Still it bothered me. It made me get all introspective with myself because, really, who else would I get introspective with? Intellectually, I knew we were coming out ahead, and that I’d no longer be getting those large bills for taxes and insurance. But even though I’d be paying less every year, it peeved me that I’d be paying more every month.
Meanwhile, we had to spend an hour in an office* signing papers that some lawyers had made up. Someday, trees are going to acquire the power of mobility and kill every attorney they can find in the most painful way possible. Among the 147 pieces of paper** we had to sign and/or initial were:
- An acknowledgment that we had read the bank’s statement that it was their pleasure to serve us and that we should enjoy our new home. Did the bank not know that it was refinancing our old home?
- Another acknowledgment that we had seen some document we had just signed. I would have thought that our signatures on that document would be acknowledgment enough that we had seen it.
- A disclosure that nobody is allowed to discriminate against us when granting us a loan, which, considering that we were signing this at the closing, would seem to be self-evident, unless they were somehow discriminating against us by approving the loan.
- A document which asked me to verify that I was, in fact, me signing my name to all these papers.
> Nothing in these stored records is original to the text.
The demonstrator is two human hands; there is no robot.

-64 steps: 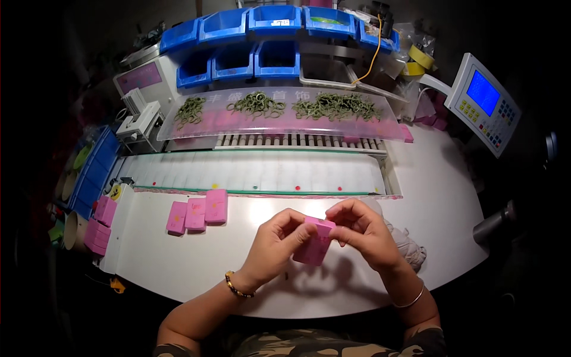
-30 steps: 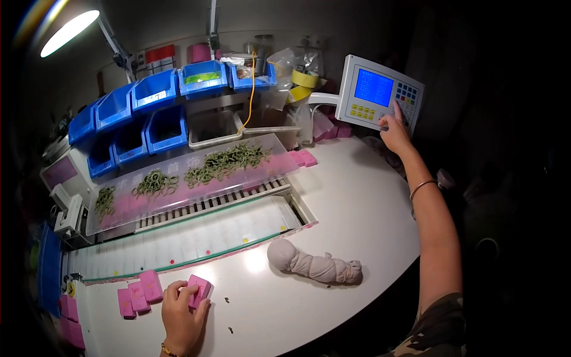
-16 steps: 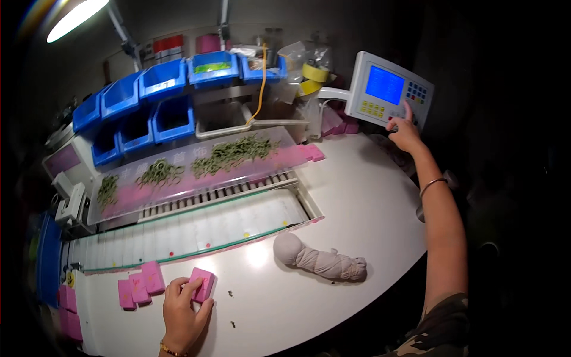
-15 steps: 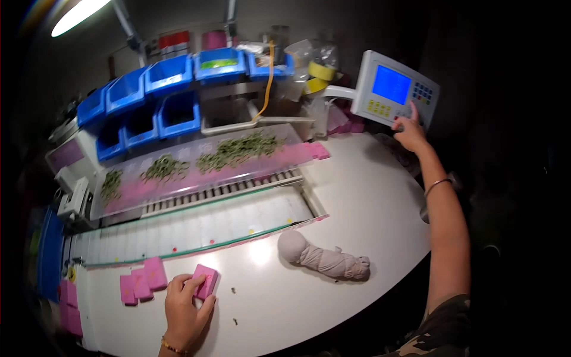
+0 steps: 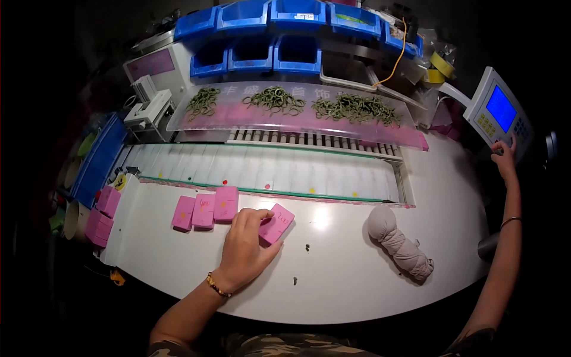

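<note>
Head view: my left fingers (image 5: 247, 221) grasp a pink block (image 5: 281, 223) at six o'clock; my right fingers (image 5: 505, 152), released, are against the two-o'clock control panel (image 5: 501, 109).

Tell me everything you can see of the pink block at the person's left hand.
The pink block is a thick rectangular slab, matte and perhaps rubbery, with red handwritten marks on its upper face. It appears to lie flat on the white table, slanting from lower left to upper right, to the right of three similar pink blocks. The left hand grasps it, fingers and thumb covering part of its left and near sides.
</note>
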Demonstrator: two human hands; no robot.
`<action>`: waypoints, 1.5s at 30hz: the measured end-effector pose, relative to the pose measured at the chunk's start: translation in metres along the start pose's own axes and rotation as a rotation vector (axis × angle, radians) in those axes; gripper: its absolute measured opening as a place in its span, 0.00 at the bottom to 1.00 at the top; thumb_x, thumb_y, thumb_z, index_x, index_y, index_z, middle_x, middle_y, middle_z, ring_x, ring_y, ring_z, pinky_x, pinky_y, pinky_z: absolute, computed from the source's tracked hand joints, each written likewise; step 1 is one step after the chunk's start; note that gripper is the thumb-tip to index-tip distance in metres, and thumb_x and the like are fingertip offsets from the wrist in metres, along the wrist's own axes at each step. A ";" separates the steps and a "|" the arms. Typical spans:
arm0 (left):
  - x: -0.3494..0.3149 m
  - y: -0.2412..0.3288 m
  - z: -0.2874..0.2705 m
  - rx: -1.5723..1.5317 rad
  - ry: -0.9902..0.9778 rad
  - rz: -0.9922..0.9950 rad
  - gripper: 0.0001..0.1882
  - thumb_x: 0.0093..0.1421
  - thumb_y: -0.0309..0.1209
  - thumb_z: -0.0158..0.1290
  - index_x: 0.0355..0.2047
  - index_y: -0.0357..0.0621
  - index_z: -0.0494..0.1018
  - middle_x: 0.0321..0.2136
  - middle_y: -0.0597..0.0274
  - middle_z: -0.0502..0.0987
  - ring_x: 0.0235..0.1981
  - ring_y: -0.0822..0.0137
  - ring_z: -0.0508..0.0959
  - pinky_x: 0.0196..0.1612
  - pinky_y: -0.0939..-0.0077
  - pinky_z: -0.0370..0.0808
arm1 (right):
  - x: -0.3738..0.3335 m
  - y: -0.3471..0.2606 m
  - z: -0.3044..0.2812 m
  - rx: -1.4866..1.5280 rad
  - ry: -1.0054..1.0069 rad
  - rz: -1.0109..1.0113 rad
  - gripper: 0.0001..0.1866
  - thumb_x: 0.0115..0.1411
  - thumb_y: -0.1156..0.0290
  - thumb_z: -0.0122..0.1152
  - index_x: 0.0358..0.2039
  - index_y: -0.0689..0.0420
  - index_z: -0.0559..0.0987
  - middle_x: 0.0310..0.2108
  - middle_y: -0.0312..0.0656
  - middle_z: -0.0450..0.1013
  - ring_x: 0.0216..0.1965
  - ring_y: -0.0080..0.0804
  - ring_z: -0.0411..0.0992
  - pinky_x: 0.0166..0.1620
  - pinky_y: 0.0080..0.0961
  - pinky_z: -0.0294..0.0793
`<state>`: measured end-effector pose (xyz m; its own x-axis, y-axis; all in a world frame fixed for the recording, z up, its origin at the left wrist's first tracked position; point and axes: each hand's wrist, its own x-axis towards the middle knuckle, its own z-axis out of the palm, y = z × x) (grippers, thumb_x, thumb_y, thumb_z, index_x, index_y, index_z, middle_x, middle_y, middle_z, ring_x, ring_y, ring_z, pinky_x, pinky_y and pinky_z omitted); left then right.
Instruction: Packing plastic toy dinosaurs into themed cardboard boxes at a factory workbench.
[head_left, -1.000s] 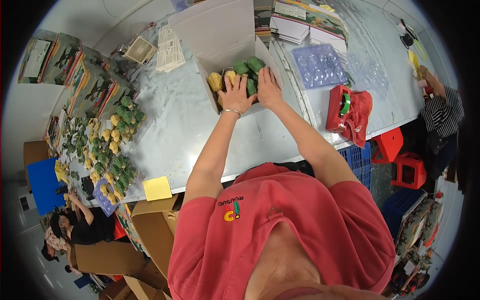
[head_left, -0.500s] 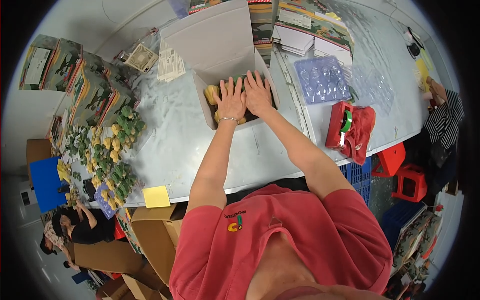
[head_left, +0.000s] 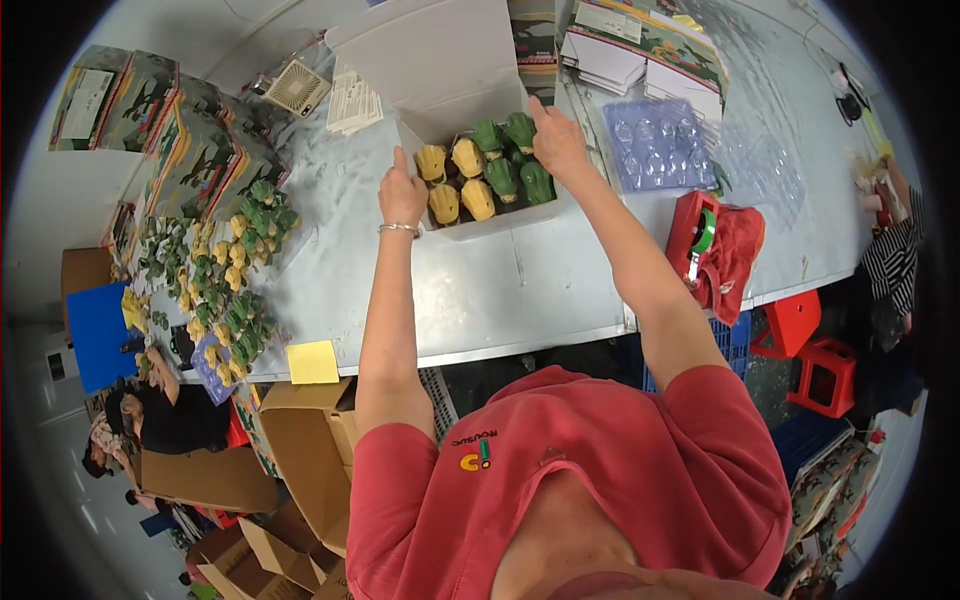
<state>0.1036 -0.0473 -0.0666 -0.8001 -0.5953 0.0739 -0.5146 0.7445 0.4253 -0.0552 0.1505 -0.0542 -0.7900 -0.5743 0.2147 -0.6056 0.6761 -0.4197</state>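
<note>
A white-lined cardboard box (head_left: 478, 228) stands on the table before me, its lid (head_left: 430, 70) raised at the far side. Inside sit several yellow toy pieces (head_left: 479, 199) on the left and several green toy pieces (head_left: 537, 182) on the right, shaped like animal heads. My left hand (head_left: 402, 195) holds the box's left wall, index finger stretched along it and the other fingers curled. At the opposite wall my right hand (head_left: 561, 143) grips near the far right corner, its forefinger pointing up. The fingertips' exact hold is partly hidden.
Loose green and yellow toys (head_left: 235, 260) are heaped at left, beside printed boxes (head_left: 205, 150) and a small fan (head_left: 297, 88). To the right lie a clear plastic tray (head_left: 657, 145), a red tape holder (head_left: 690, 225) and a red cloth (head_left: 737, 250). Other people work at both sides.
Both hands have lifted off the toys inside the box and moved apart to its left and right walls. The yellow and green pieces now show.
</note>
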 end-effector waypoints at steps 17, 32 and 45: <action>-0.016 -0.083 0.023 -0.496 0.372 0.322 0.18 0.55 0.28 0.49 0.46 0.40 0.66 0.36 0.54 0.74 0.35 0.59 0.75 0.40 0.70 0.71 | -0.075 0.002 0.041 0.924 -0.249 0.508 0.44 0.43 0.61 0.70 0.58 0.56 0.58 0.54 0.49 0.59 0.54 0.44 0.61 0.56 0.35 0.58; 0.021 -0.116 0.012 -1.750 -0.775 -0.234 0.27 0.51 0.31 0.51 0.53 0.39 0.64 0.60 0.58 0.57 0.59 0.66 0.58 0.59 0.75 0.55 | -0.068 -0.026 -0.015 -0.512 -0.462 -0.766 0.41 0.49 0.83 0.49 0.62 0.37 0.50 0.63 0.44 0.45 0.63 0.43 0.45 0.59 0.50 0.53; -0.140 -0.067 -0.057 -0.748 -0.417 -0.069 0.32 0.53 0.31 0.57 0.57 0.40 0.59 0.28 0.66 0.73 0.26 0.80 0.68 0.30 0.87 0.68 | -0.183 -0.044 -0.053 0.901 -0.479 0.402 0.30 0.54 0.74 0.55 0.58 0.53 0.59 0.46 0.42 0.68 0.43 0.25 0.66 0.44 0.21 0.67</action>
<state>0.2671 -0.0311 -0.0541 -0.8977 -0.3629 -0.2498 -0.3454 0.2279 0.9103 0.1106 0.2502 -0.0284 -0.6768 -0.6388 -0.3658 0.1344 0.3814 -0.9146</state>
It asked me to verify this by signing that document. Has it not occurred to anyone that, if I was imposter, and I had falsely signed someone’s name to all the other documents, that I’d have no compunction in falsely signing this document as well?
Of course, if we had actually sat there and read all these documents, we’d still be there. So, instead, the paralegal said things like “And this just verifies that you haven’t done anything illegal to the residence, like installing a meth lab such as they have on the excellent TV series Breaking Bad which can be seen on the AMC network.”
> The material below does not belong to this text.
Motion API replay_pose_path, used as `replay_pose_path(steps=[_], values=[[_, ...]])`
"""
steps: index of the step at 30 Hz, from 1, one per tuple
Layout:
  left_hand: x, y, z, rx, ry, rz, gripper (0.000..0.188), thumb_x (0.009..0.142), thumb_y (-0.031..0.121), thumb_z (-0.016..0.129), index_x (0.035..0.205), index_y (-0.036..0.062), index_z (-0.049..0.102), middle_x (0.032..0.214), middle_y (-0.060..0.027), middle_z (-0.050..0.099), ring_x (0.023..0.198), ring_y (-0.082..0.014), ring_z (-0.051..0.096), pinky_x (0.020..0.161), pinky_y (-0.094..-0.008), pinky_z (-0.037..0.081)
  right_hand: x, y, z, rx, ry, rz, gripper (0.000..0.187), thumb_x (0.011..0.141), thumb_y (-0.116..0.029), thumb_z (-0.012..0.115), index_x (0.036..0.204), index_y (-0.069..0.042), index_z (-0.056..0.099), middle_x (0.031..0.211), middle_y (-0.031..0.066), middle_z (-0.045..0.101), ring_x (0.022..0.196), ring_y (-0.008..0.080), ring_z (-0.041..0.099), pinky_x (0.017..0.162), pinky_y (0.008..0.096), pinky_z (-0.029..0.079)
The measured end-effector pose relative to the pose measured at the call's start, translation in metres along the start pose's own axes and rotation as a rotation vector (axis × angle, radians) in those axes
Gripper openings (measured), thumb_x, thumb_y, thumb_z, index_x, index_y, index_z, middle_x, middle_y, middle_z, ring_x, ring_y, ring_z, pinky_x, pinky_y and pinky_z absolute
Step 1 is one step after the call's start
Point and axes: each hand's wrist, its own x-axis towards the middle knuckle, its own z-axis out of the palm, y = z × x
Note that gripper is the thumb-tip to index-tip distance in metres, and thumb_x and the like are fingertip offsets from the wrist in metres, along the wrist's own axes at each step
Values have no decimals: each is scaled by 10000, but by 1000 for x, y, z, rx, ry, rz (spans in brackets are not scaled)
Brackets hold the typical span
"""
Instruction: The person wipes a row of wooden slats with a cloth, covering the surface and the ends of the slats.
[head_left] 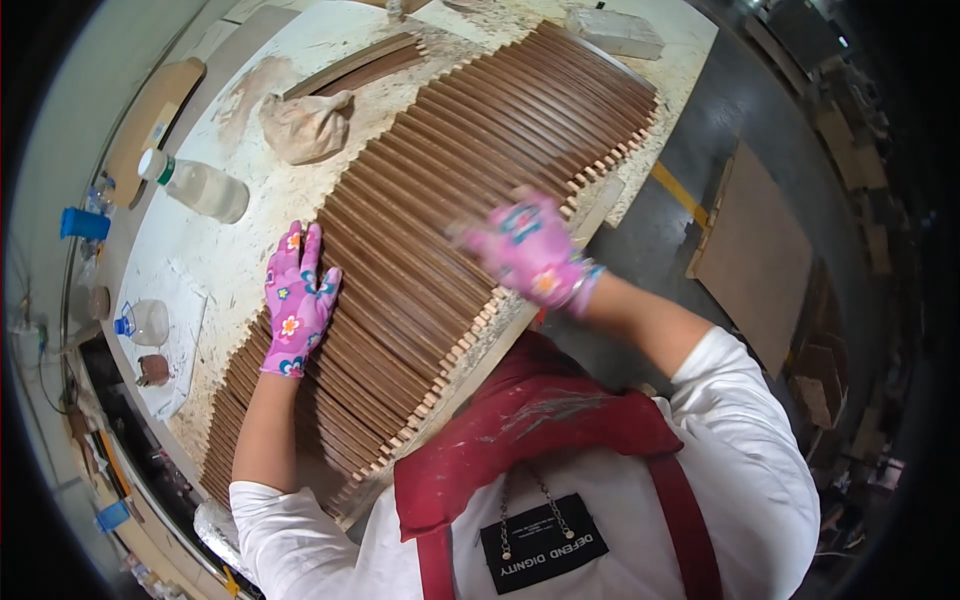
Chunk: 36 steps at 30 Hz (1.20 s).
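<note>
A long row of dark brown wooden slats (470, 170) lies side by side across a pale, stained workbench (230, 260), their pegged ends forming a stepped near edge. My left hand (295, 300), in a pink flowered glove, rests flat with fingers spread on the slats' far ends. My right hand (525, 250), in the same kind of glove, is blurred over the slats close to their near edge; whether it grips anything cannot be told.
On the bench lie a crumpled beige rag (305, 125), a clear bottle on its side (195, 185), a small glue bottle (145, 322), spare slats (350, 65) and a whitish block (615, 32). Brown boards (755, 260) rest on the grey floor to the right.
</note>
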Motion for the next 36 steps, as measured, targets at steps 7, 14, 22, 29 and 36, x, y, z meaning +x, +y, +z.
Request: replay_pose_path(steps=[7,14,22,29,36], values=[[-9,2,-4,7,-35,-53,639,959,380,527,1517,123,352,1541,-187,339,1387,-380,350,1151,-463,277,40,-12,-121,-664,134,-234,541,924,-288,569,1440,-204,431,1181,117,620,1014,317,616,821,450,454],[-5,4,-4,-8,-34,-52,633,944,362,551,1508,132,377,1534,-184,354,1370,-390,369,1143,-462,296,177,-35,-65,-681,-165,-405,415,962,-227,547,1374,-208,503,1133,96,629,1021,297,631,834,431,505],[-9,5,-11,9,-79,-109,635,934,360,555,1504,135,387,1529,-175,366,1356,-380,388,1144,-457,296,156,-34,-93,-649,-393,-683,412,900,-186,635,1305,-217,565,963,73,628,830,243,633,705,386,529],[-6,4,-9,-28,-45,-76,659,920,337,599,1511,153,373,1538,-168,350,1359,-379,383,1139,-464,302,173,-23,-56,-455,-229,-682,465,866,-126,677,1314,-209,583,994,52,642,797,211,634,669,322,547],[-5,4,-6,-17,-27,-65,648,931,357,582,1509,152,376,1532,-167,362,1366,-370,380,1140,-470,293,21,-10,-156,-639,-573,-675,402,858,-224,631,1257,-184,596,914,63,583,846,259,622,718,408,515]])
After awhile, my hand began to cramp up because I’m really not used to writing so much in longhand (I’d make a lousy celebrity), but we got to pause for a bit to figure out how Barbara should sign her name. Should she use her middle initial or not? Ultimately, the lawyers decided to created a new piece of paper on the spot to attest to the fact that Barbara was Barbara, with or without a middle initial. She signed this in triplicate, two times each, with her initial and without.
As you can tell, I’m not a big fan of lawyers. But I really love our house.
We might buy it again next year.
See you soon.
*It was one of those temporary offices that they rent by the hour, like the rooms at that motel in your neighborhood nobody likes to talk about, so we didn’t even get to see a lawyer stand in front of a case of books that probably haven’t been opened this century. In fact, we didn’t even get to see a lawyer at all, just a paralegal who had to keep calling the real lawyer for instructions. (“Really? They have to initial every page? Even the ones that say ‘This page intentially left blank?'”)
**There were possibly only a dozen or so actual documents, but they were all in duplicate or triplicate, and they had to be initialed on each page and signed on multiple pages. In black ink. Has to be black ink. The paralegal even brought her own black pens to make sure. Now here’s what I don’t understand: it’s obviously very important to lawyers to have a live signature on all the copies, instead of just having a signature on the original and Xeroxing^ it three times. But with today’s photocopying technology, it’s difficult to tell the original from copies. So wouldn’t it make more sense to use blue ink so you could more easily tell if the signature was real and not copied (assuming a black and white copier)?
^I have just been informed by a lawyer that I’ve violated 39 trademark restrictions by using “Xerox” as a verb.
The “lawyer” depicted in this blog post is not our actual lawyer and may not, in fact, be a lawyer at all, and is not shown actual size. The meth dealer depicted in this blog post is actually the actor Bryan Cranston who only plays a meth dealer on TV. This disclaimer should be in a much smaller typeface but I can’t figure out how to get WordPress to do that.